HARARE – The MDC has savaged President Robert Mugabe for insulting opposition leader Morgan Tsvangirai on Wednesday, instead of focussing on finding solutions for the country’s dying economy and Zanu PF’s seemingly-unstoppable factional and succession wars.

Addressing Zanu PF supporters in Harare, ahead of the ruling party’s politburo meeting, Mugabe climbed all over Tsvangirai and claimed that the MDC no longer existed as a political party, as he sought to douse his party’s brutal infighting.

“We are giving ammunition to the likes of Tsvangirai who now says government has been paralysed by the factional fights. He now thinks we are more divided than his party, forgetting that his party is no more,” the nonagenarian said.

However, the MDC came out guns blazing yesterday, saying Mugabe should rather put his “waning energies” on Zimbabwe’s current economic woes and his party’s ructions, rather than talk ill of Tsvangirai.

“President Robert Mugabe should just leave Morgan Tsvangirai alone. Instead of attending to the pressing matters in his crumbling and faction-infested Zanu PF, Mugabe is trying to divert attention by making reference to Tsvangirai and the MDC.

“Zanu PF is on fire and the centre can no longer hold. The economy has collapsed and at least three million people are in urgent need of food aid. These are the issues that president Mugabe should be focusing on instead of expending his little energy chasing shadows.

“We would like to bring it to president Mugabe’s attention that Morgan Tsvangirai remains the most popular political leader in Zimbabwe. The MDC-T is the real deal, the only game in town,” MDC spokesperson Obert Gutu told the Daily News.

He also said the ruling party had “totally lost the plot”, adding that as a result, it was now focusing its energy on unimportant issues.

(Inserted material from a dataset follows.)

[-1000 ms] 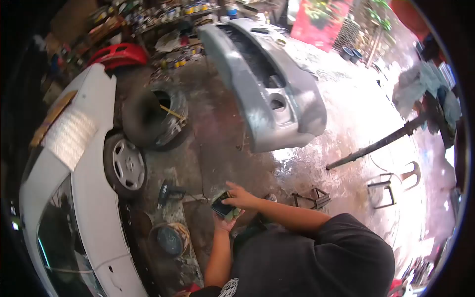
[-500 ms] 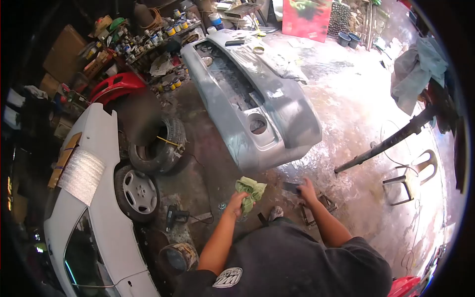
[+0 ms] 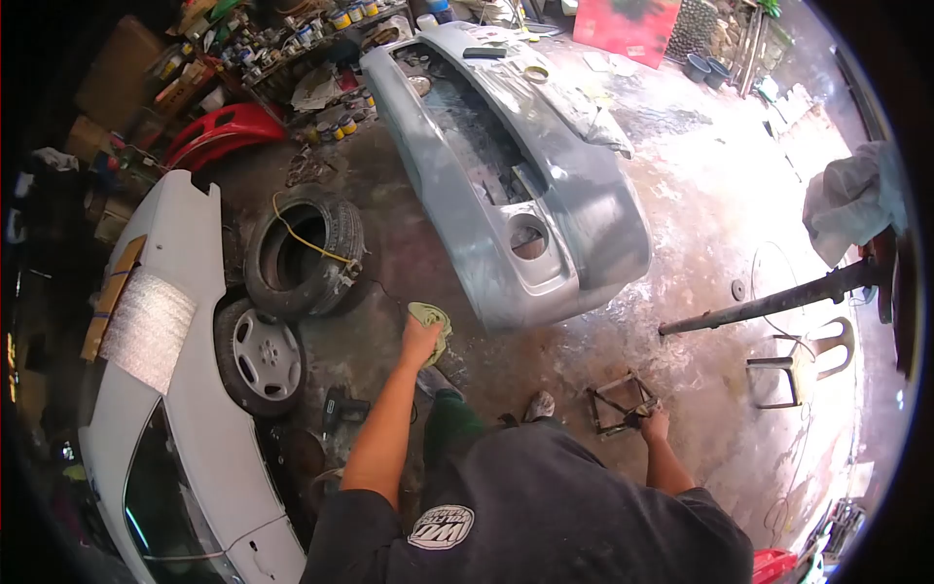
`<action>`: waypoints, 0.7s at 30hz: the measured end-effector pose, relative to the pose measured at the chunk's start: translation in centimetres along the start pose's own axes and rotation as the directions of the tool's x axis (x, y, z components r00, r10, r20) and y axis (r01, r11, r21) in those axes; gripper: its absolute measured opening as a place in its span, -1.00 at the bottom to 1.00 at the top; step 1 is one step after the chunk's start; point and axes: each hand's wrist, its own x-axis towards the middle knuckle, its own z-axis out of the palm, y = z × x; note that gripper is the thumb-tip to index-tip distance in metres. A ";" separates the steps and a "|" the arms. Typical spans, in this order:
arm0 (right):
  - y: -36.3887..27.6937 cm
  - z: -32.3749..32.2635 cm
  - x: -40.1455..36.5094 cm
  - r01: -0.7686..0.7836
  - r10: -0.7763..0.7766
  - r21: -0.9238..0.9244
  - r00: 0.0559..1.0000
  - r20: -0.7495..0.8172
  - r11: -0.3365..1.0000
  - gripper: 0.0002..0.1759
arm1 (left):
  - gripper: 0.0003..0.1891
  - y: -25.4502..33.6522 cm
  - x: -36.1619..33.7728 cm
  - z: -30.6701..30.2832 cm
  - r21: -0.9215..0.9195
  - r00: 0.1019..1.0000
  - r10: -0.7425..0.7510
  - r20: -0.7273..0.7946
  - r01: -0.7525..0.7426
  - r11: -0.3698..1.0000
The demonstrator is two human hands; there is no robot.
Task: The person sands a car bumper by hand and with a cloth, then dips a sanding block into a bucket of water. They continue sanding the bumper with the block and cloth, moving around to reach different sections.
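My left hand (image 3: 419,343) is closed round a crumpled pale green cloth (image 3: 434,329), held above my foot and the floor. My right hand (image 3: 656,424) is low on the right, fingers curled, at the corner of a small dark metal frame (image 3: 605,407) on the floor. What those fingers hold, if anything, is too small to make out. Ahead of both hands lies a large grey car bumper (image 3: 595,200) with a round opening in its near end. On top of it rest a dark block (image 3: 484,53) and a tape roll (image 3: 535,74).
To the left are a pale car body (image 3: 204,467), its wheel (image 3: 265,362), a loose tyre (image 3: 336,234) and a heat gun (image 3: 342,409). A red bumper (image 3: 229,131) lies behind. On the right, a slanted metal post (image 3: 759,304) stands near a plastic chair (image 3: 793,375).
My left hand has moved left and forward with the cloth. My right hand has gone down and right to the metal frame; the dark flat tool it held before no longer shows clearly.
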 end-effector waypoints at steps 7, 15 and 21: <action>-9.6 -2.7 -4.5 -0.304 0.307 0.260 0.951 0.030 0.916 -0.56 | -0.23 6.3 8.2 -5.4 0.218 0.963 0.171 0.211 -0.216 0.952; -21.3 2.0 -15.1 -0.600 0.532 0.423 0.799 0.281 0.679 -0.68 | -0.19 14.2 12.8 -1.0 0.160 0.683 0.438 0.585 -0.626 0.763; -25.7 9.6 -22.1 -0.609 0.528 0.396 0.793 0.305 0.687 -0.55 | -0.17 9.9 17.3 5.9 0.175 0.107 0.662 0.742 -0.984 -0.037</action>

“They are now chasing shadows instead of focusing on real issues such as revamping the collapsed economy, as well as harnessing financial resources to avert the impending food shortages that will affect no less than three million Zimbabweans.

“Anyway, what can you expect from such a divided and factional-ridden political party like Zanu PF? This is the end game. The chickens are coming home to roost,” Gutu said.

Since Zanu PF controversially retained power in the hotly-disputed 2013 national elections, the country has been on a downward spiral, with the economy bleeding hundreds of thousands of badly-needed jobs, and social service delivery hitting an all-time low.

“Zanu PF should also address various macro-economic parameters such as Zimbabwe’s public debt which is well in excess of $10 billion. Our system of doing business is also archaic and unnecessarily bureaucratic and costly.

“Thus, the government should address issues to do with the regulatory framework, the efficacy of the bureaucracy and the nature of business governance.

“For instance, the Nigerian billionaire, Aliko Dangote, is reported to have announced plans to open up some of his businesses in Zimbabwe, but several months down the line, nothing has materialised as yet. There are simply too many bottlenecks in the system, and to make it worse, corruption is endemic.

“Almost every Cabinet minister and senior government official is demanding a hefty kickback from prospective investors, both domestic and foreign, as the entire system is rotten to the core,” the former Chisipite senator added.